Cons: Could raise national‑security/IP concerns; legal change is slow and politically sensitive.

5) Expand offsets and licensed production
Pros: Builds allied industrial capacity and political buy‑in; supports regional employment.
Cons: Harder cost control and efficiency; increased leakage/quality risks if governance is weak.

Implications for Türkiye (SAHA İstanbul ecosystem)

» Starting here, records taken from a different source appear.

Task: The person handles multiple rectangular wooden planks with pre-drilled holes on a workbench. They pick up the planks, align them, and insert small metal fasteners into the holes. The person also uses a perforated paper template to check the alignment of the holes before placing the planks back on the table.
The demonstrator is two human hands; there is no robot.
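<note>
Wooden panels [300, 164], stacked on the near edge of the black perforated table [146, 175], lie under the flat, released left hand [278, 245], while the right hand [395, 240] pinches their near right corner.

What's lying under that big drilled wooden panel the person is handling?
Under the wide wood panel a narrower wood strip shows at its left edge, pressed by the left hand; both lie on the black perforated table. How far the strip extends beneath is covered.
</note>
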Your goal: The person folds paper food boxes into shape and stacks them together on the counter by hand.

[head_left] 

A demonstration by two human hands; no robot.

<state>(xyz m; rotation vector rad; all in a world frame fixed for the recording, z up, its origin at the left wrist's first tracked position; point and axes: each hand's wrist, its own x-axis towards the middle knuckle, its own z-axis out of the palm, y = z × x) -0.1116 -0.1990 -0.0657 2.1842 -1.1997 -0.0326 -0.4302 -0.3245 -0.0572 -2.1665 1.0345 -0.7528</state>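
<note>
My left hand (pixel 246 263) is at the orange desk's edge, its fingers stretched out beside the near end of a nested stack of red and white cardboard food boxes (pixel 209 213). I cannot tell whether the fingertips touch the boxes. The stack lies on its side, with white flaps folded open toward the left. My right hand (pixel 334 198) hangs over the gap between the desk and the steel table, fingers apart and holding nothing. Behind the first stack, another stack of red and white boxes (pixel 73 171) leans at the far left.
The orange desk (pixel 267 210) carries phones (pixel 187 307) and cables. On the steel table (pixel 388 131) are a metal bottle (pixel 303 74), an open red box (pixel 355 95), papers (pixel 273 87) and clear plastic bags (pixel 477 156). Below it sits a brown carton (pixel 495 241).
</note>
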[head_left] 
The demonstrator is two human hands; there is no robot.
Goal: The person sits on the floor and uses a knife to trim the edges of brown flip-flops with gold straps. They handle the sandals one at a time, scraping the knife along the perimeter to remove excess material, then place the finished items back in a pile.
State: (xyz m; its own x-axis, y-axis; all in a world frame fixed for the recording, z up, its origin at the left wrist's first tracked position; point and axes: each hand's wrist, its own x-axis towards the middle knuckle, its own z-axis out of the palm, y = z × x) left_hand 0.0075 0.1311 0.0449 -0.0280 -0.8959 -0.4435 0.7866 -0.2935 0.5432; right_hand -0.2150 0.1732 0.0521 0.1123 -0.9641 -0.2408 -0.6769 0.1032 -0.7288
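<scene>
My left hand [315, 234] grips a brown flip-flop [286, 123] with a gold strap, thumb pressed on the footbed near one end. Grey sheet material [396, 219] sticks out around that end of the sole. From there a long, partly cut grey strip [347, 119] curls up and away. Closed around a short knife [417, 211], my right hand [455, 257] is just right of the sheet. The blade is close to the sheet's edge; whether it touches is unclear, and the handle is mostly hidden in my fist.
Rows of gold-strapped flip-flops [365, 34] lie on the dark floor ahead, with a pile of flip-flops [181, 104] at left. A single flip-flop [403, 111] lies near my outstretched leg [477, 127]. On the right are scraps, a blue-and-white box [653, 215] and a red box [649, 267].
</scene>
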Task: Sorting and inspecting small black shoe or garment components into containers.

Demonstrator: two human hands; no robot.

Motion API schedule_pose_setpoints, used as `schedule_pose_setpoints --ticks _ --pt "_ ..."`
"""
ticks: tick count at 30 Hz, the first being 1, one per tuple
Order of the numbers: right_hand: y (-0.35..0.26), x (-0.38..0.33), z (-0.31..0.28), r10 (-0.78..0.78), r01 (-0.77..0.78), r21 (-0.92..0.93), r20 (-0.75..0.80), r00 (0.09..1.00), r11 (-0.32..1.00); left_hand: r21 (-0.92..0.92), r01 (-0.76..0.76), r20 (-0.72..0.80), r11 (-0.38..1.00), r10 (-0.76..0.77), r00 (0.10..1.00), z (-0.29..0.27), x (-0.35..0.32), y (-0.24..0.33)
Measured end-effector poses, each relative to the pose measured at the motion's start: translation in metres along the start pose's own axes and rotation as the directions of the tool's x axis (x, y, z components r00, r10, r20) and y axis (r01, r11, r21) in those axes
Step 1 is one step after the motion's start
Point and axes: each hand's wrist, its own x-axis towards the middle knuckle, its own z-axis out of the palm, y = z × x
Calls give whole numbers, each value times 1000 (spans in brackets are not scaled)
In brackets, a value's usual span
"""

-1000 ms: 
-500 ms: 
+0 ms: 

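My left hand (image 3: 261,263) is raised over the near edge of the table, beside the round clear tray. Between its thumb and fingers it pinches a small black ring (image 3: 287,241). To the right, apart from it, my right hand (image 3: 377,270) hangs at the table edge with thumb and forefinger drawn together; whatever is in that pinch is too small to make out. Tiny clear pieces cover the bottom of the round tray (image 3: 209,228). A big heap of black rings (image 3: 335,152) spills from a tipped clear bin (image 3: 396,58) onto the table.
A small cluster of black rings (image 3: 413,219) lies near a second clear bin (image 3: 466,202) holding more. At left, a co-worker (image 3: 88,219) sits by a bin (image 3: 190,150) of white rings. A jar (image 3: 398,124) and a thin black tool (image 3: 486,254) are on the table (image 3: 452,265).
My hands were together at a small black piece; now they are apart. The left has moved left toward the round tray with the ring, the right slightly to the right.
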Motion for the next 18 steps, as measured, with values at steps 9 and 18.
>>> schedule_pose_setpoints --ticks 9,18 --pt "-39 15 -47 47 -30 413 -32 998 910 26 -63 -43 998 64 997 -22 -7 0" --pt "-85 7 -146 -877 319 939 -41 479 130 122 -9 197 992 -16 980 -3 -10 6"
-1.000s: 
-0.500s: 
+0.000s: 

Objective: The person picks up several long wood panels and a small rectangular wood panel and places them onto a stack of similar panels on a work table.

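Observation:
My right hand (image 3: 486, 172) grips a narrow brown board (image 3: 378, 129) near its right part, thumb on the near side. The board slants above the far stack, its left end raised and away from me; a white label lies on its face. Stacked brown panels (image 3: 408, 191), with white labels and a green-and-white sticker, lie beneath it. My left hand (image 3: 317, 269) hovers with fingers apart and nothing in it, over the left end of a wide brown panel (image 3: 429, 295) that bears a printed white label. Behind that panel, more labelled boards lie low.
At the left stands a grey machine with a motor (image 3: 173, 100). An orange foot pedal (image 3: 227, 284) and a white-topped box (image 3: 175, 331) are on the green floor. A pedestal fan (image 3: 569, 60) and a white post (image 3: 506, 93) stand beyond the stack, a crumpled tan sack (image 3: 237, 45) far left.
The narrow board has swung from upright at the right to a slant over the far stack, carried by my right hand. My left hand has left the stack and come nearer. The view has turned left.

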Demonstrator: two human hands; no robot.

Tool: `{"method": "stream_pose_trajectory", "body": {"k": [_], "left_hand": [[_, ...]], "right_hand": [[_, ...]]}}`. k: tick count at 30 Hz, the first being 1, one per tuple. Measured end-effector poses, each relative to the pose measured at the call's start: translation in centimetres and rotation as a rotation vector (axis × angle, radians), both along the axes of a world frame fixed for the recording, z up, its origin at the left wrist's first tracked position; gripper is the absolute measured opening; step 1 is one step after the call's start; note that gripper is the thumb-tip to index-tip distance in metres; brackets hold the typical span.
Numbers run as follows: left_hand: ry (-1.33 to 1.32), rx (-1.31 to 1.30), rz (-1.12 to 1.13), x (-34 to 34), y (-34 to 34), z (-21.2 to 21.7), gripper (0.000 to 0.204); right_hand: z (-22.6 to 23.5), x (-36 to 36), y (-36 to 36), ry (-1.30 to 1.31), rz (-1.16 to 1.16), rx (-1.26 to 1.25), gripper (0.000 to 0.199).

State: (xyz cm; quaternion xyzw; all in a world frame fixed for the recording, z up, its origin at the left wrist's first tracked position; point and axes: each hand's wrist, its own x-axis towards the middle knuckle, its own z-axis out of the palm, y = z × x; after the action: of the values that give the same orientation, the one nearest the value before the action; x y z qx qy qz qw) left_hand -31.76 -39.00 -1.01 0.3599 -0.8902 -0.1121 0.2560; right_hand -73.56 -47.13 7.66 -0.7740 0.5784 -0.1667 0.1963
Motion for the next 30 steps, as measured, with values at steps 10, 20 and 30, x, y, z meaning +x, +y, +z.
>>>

  1. Supply‑chain visibility & origin traceability. Introduce a “digital supply passport” layer—origin declarations and sub‑tier mapping—integrated into AS9100/MIL‑STD workflows to raise reliability in export markets.
  2. Allied integration opportunities. In the Euro‑Atlantic theatre, EU/NATO pooled procurement and co‑production consortia can enable a shift from “secondary supplier” to design partner. Joint test/certification investments (e.g., NATO AEP standards) are key multipliers.
  3. AUKUS‑style selective depth. In advanced niches (C‑UAS, EW, RF/photonics, autonomy), align at the level of interfaces, data models, and standards rather than pure product transfer to minimise ITAR friction while maximising interoperability.
  4. Design‑for‑Compliance (DfC). Bake export‑control classification thinking into early design (modularity, de‑minimis strategies) to shorten time‑to‑market across NATO/EU.

Summary Table

PieceRegionApprox. LengthTags
Defense Industrial Base: Actions Needed… (GAO‑25‑107283)United States~3.5kINDUSTRIAL_BASE, SUPPLY_CHAIN, PROCUREMENT
Industrial integration for global defense resilience (Atlantic Council)Euro‑Atlantic~2.8kCO_PRODUCTION, PROCUREMENT, EXPORT_CONTROLS
AUKUS‑focused analysis corpus (ASPI, 2024–2025)Indo‑Pacific~3.0k+NAVAL, CO_PRODUCTION, EXPORT_CONTROLS, CYBER

Lengths and tags are indicative and may vary across versions/editions.

Conclusion

All three perspectives converge on a single insight: industrial diplomacy sits at the core of modern defence diplomacy. The US path strengthens visibility and national resilience; the Euro‑Atlantic path scales capacity through coordinated production; the AUKUS path pursues deep, selective cooperation in advanced technologies. A durable model blends all three: supply‑chain transparency + coordinated production planning + smarter export‑control compliance. For Türkiye, institutionalising these three layers—traceable supply chains, joint testing/certification, and DfC—can unlock higher value‑added roles across allied markets.


References

  1. U.S. Government Accountability Office (2025). Defense Industrial Base: Actions Needed to Address Risks Posed by Dependence on Foreign Suppliers (GAO‑25‑107283). Jul 24, 2025.
  2. Atlantic Council (2025). Industrial integration for global defense resilience: Pathways for action. Apr 11, 2025.
  3. Australian Strategic Policy Institute — ASPI (2024–2025). AUKUS Pillar 2 critical pathways: a road map to enabling international collaboration, plus subsequent 2025 follow‑up analyses.